» WHAT IS NEEDED
Transcribe each of the entries exactly.

» GIVEN RECORDS
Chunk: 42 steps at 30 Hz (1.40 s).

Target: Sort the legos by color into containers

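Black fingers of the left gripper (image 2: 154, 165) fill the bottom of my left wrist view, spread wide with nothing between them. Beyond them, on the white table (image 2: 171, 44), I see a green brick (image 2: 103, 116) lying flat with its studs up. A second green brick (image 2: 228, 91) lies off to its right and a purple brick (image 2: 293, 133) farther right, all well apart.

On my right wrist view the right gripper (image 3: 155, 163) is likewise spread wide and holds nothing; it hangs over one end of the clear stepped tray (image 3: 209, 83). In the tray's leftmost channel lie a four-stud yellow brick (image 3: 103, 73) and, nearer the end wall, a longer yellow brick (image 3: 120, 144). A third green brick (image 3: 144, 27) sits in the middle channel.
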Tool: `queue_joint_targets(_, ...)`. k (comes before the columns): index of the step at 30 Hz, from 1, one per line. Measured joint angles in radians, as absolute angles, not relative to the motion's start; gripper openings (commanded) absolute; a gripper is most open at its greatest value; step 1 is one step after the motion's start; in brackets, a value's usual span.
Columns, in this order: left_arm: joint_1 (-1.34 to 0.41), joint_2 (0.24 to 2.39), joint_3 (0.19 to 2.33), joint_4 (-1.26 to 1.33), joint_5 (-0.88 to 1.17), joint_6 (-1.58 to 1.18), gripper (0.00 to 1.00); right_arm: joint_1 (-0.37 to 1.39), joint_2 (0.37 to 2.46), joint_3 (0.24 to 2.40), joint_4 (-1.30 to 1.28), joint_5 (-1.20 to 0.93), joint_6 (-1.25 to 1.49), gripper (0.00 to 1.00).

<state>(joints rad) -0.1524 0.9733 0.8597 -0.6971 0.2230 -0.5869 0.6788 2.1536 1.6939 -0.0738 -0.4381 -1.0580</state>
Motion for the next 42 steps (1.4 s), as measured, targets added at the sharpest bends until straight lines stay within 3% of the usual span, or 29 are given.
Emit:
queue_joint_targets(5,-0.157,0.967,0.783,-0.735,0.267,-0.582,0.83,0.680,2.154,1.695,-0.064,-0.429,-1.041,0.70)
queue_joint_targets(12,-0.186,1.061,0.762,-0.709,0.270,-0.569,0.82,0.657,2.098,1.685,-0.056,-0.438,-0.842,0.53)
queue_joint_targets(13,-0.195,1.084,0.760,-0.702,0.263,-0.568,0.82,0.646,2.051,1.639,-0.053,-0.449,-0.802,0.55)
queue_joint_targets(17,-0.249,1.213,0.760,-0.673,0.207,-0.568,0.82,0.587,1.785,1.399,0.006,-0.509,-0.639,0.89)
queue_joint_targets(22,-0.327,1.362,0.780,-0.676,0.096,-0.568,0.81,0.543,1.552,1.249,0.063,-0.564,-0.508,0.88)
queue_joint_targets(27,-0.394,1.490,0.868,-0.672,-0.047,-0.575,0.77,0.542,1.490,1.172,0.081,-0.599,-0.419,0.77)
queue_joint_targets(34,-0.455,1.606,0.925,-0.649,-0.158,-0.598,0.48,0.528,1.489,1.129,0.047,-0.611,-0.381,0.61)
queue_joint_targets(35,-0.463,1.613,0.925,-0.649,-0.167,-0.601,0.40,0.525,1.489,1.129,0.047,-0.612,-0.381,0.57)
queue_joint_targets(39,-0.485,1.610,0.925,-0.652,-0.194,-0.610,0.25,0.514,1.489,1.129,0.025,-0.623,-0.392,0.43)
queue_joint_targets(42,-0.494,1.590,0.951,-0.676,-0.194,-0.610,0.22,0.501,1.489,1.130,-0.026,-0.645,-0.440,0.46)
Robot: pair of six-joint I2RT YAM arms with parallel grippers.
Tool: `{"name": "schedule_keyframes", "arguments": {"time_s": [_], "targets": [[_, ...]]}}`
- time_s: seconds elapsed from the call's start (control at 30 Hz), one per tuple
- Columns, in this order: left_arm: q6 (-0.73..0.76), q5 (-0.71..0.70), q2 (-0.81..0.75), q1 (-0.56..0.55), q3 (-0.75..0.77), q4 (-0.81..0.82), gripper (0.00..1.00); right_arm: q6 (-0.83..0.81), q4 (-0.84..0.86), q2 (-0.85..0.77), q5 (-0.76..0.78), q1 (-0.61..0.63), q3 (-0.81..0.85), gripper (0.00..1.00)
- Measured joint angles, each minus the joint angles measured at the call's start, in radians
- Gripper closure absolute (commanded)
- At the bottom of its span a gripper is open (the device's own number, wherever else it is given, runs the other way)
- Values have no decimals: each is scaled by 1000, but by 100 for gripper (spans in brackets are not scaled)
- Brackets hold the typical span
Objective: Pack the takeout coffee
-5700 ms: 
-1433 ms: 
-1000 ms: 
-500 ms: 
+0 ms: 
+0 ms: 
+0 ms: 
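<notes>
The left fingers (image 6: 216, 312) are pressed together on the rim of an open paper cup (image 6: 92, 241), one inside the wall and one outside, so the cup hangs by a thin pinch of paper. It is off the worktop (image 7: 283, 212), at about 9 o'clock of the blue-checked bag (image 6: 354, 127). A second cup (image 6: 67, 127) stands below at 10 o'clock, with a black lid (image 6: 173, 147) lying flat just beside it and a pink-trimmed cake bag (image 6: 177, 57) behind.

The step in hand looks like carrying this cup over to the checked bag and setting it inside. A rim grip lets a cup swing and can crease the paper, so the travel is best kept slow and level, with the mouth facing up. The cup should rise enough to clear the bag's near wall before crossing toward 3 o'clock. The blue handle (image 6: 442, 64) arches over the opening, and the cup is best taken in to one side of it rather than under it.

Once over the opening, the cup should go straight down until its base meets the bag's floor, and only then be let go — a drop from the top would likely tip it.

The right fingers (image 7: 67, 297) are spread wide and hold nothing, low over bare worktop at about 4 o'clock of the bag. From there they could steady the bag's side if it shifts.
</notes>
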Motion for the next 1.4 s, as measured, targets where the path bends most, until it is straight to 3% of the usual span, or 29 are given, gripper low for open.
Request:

» EXERCISE RESULT
Chunk: 42 steps at 30 Hz (1.40 s).

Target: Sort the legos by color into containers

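Black fingers of the left gripper (image 2: 154, 165) fill the bottom of my left wrist view, spread wide with nothing between them. Beyond them, on the white table (image 2: 171, 44), I see a green brick (image 2: 103, 116) lying flat with its studs up. A second green brick (image 2: 228, 91) lies off to its right and a purple brick (image 2: 293, 133) farther right, all well apart.

On my right wrist view the right gripper (image 3: 155, 163) is likewise spread wide and holds nothing; it hangs over one end of the clear stepped tray (image 3: 209, 83). In the tray's leftmost channel lie a four-stud yellow brick (image 3: 103, 73) and, nearer the end wall, a longer yellow brick (image 3: 120, 144). A third green brick (image 3: 144, 27) sits in the middle channel.
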Tool: `queue_joint_targets(_, ...)`. k (comes before the columns): index of the step at 30 Hz, from 1, one per line. Measured joint angles in radians, as absolute angles, not relative to the motion's start; gripper openings (commanded) absolute; a gripper is most open at its greatest value; step 1 is one step after the motion's start; in brackets, a value's usual span.
Columns, in this order: left_arm: joint_1 (-1.34 to 0.41), joint_2 (0.24 to 2.39), joint_3 (0.19 to 2.33), joint_4 (-1.26 to 1.33), joint_5 (-0.88 to 1.17), joint_6 (-1.58 to 1.18), gripper (0.00 to 1.00); right_arm: joint_1 (-0.37 to 1.39), joint_2 (0.37 to 2.46), joint_3 (0.24 to 2.40), joint_4 (-1.30 to 1.28), joint_5 (-1.20 to 0.93), joint_6 (-1.25 to 1.49), gripper (0.00 to 1.00).

<state>(joints rad) -0.1524 0.9733 0.8597 -0.6971 0.2230 -0.5869 0.6788 2.1536 1.6939 -0.0738 -0.4381 -1.0580</state>
Motion for the next 42 steps (1.4 s), as measured, targets added at the sharpest bends until straight lines stay within 3% of the usual span, or 29 are given.
Emit:
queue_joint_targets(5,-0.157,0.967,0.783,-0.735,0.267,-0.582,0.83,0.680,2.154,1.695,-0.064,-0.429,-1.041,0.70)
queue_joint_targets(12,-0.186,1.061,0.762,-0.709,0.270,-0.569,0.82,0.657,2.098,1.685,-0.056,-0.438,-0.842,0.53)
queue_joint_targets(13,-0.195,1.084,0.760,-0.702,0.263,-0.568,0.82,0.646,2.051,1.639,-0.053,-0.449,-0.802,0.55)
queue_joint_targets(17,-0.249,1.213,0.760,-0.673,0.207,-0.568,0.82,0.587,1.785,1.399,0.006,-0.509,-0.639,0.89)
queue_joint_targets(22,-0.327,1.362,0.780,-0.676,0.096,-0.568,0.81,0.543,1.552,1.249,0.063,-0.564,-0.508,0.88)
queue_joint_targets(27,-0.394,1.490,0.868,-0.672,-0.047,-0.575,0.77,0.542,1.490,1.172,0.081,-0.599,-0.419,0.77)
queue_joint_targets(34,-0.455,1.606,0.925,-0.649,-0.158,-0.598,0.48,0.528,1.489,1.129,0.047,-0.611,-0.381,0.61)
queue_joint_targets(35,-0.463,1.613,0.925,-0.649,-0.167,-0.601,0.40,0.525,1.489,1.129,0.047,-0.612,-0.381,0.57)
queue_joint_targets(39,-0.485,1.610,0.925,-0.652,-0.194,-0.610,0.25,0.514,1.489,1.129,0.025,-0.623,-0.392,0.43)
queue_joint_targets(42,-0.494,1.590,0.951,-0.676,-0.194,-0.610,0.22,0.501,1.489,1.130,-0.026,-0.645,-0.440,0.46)
Robot: pair of six-joint I2RT YAM arms with parallel grippers.
Tool: `{"name": "schedule_keyframes", "arguments": {"time_s": [_], "targets": [[_, ...]]}}`
- time_s: seconds elapsed from the call's start (control at 30 Hz), one per tuple
- Columns, in this order: left_arm: q6 (-0.73..0.76), q5 (-0.71..0.70), q2 (-0.81..0.75), q1 (-0.56..0.55), q3 (-0.75..0.77), q4 (-0.81..0.82), gripper (0.00..1.00); right_arm: q6 (-0.83..0.81), q4 (-0.84..0.86), q2 (-0.85..0.77), q5 (-0.76..0.78), q1 (-0.61..0.63), q3 (-0.81..0.85), gripper (0.00..1.00)
- Measured joint angles, each minus the joint angles measured at the call's start, in radians
- Gripper closure absolute (commanded)
- At the bottom of its span a gripper is open (the device's own number, wherever else it is given, runs the other way)
- Values have no decimals: each is scaled by 1000, but by 100 for gripper (spans in brackets are not scaled)
- Brackets hold the typical span
Objective: Pack the takeout coffee
-5700 ms: 
-1433 ms: 
-1000 ms: 
-500 ms: 
+0 ms: 
+0 ms: 
+0 ms: 
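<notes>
The left fingers (image 6: 216, 312) are pressed together on the rim of an open paper cup (image 6: 92, 241), one inside the wall and one outside, so the cup hangs by a thin pinch of paper. It is off the worktop (image 7: 283, 212), at about 9 o'clock of the blue-checked bag (image 6: 354, 127). A second cup (image 6: 67, 127) stands below at 10 o'clock, with a black lid (image 6: 173, 147) lying flat just beside it and a pink-trimmed cake bag (image 6: 177, 57) behind.

The step in hand looks like carrying this cup over to the checked bag and setting it inside. A rim grip lets a cup swing and can crease the paper, so the travel is best kept slow and level, with the mouth facing up. The cup should rise enough to clear the bag's near wall before crossing toward 3 o'clock. The blue handle (image 6: 442, 64) arches over the opening, and the cup is best taken in to one side of it rather than under it.

Once over the opening, the cup should go straight down until its base meets the bag's floor, and only then be let go — a drop from the top would likely tip it.

The right fingers (image 7: 67, 297) are spread wide and hold nothing, low over bare worktop at about 4 o'clock of the bag. From there they could steady the bag's side if it shifts.
</notes>
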Motion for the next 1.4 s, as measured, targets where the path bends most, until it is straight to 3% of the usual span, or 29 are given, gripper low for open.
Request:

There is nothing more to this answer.